Mortgage lenders in California are not allowed to engage in lending practices that deceive the consumer into spending extra money or agreeing to loans that are not in his best interest. Common prohibited behaviors include flipping, where the lender continually changes the terms of the loan so that the consumer ends up with a higher interest rate or bigger payments than originally expected; packing, or adding extra products for an extra cost without explaining the products or cost to the customer; and charging unreasonable or excessive fees.
Prohibited Loan Types
California's predatory lending laws apply to most home loans of less than $417,000 as of 2011. Consumers are protected from all loans where the total is less than this maximum if the principal is less than $250,000 and the annual percentage rate exceeds the APR on dividends from Treasury bonds with similar dates of maturity by at least eight points.

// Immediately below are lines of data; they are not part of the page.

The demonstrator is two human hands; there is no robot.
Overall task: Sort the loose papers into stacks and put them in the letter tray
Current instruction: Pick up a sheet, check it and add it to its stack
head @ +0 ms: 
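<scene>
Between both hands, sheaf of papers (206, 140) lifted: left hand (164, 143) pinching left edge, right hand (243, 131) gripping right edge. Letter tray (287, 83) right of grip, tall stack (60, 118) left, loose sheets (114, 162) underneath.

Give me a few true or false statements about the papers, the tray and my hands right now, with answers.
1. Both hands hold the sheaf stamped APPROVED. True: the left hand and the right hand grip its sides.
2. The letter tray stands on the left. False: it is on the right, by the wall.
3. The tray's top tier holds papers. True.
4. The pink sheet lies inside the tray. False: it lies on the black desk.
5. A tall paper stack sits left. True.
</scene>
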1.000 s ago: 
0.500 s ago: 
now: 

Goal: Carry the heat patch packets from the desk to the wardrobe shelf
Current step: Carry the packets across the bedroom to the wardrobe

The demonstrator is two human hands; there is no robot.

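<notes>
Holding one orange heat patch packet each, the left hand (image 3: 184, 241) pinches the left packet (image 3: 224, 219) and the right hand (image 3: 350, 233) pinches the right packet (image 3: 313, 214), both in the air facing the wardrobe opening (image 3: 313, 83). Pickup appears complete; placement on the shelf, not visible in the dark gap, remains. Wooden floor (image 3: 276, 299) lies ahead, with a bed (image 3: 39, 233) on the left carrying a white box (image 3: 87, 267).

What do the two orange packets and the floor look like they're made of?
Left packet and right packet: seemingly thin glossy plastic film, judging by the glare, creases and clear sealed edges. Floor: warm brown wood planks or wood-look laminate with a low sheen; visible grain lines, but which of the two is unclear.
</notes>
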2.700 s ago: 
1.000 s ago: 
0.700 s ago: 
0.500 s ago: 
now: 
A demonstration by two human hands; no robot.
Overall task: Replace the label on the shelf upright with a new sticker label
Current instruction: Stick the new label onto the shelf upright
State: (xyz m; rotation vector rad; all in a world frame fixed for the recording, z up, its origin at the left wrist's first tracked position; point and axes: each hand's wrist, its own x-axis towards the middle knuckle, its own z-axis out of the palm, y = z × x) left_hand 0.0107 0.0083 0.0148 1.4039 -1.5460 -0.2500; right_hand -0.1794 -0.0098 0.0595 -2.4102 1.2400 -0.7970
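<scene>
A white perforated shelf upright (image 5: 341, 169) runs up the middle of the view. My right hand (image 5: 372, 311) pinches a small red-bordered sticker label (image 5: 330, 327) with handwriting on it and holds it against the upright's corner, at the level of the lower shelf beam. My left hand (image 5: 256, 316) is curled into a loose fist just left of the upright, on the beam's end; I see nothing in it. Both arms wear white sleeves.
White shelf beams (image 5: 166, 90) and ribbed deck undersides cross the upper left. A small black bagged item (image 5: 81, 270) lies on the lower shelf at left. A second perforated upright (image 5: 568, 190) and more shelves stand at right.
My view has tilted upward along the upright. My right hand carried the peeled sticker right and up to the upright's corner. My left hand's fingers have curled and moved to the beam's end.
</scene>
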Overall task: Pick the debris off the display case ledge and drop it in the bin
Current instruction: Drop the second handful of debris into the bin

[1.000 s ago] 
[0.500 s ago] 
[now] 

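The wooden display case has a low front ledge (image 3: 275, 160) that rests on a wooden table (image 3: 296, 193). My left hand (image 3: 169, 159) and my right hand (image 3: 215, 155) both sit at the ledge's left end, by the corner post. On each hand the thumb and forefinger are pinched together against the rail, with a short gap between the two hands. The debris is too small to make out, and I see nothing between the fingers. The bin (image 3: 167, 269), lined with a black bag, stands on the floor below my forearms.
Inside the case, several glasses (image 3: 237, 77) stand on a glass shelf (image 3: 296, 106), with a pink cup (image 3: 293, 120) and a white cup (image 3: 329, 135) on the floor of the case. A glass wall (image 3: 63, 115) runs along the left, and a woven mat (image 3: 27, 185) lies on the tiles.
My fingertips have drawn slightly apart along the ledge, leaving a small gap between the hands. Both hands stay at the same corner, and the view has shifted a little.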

Lenders must also not offer loans where the fees payable at closing exceed six percent of the total loan cost. The law does not apply to home equity lines of credit; be wary when taking out this type of loan.
Statute of Limitations
Consumers may sue predatory lenders for damages if the lender makes an improper loan or does not follow disclosure procedures. However, consumers have only two years to do so under California's predatory lending laws as of 2011. After the statute of limitations expires, consumers may no longer engage in civil lawsuits against predatory lenders. If you discover you are the victim of predatory lending, contact your attorney as soon as possible to avoid the possibility of missing the statute of limitations.
California allows municipalities to enforce stricter penalties for predatory lending than those called for by state law. Oakland, for example, has a much stricter guideline for predatory lending than the state of California does. Cities where there is a high standard of living may enact stricter ordinances because the principal on homes is generally higher than that covered by predatory lending laws.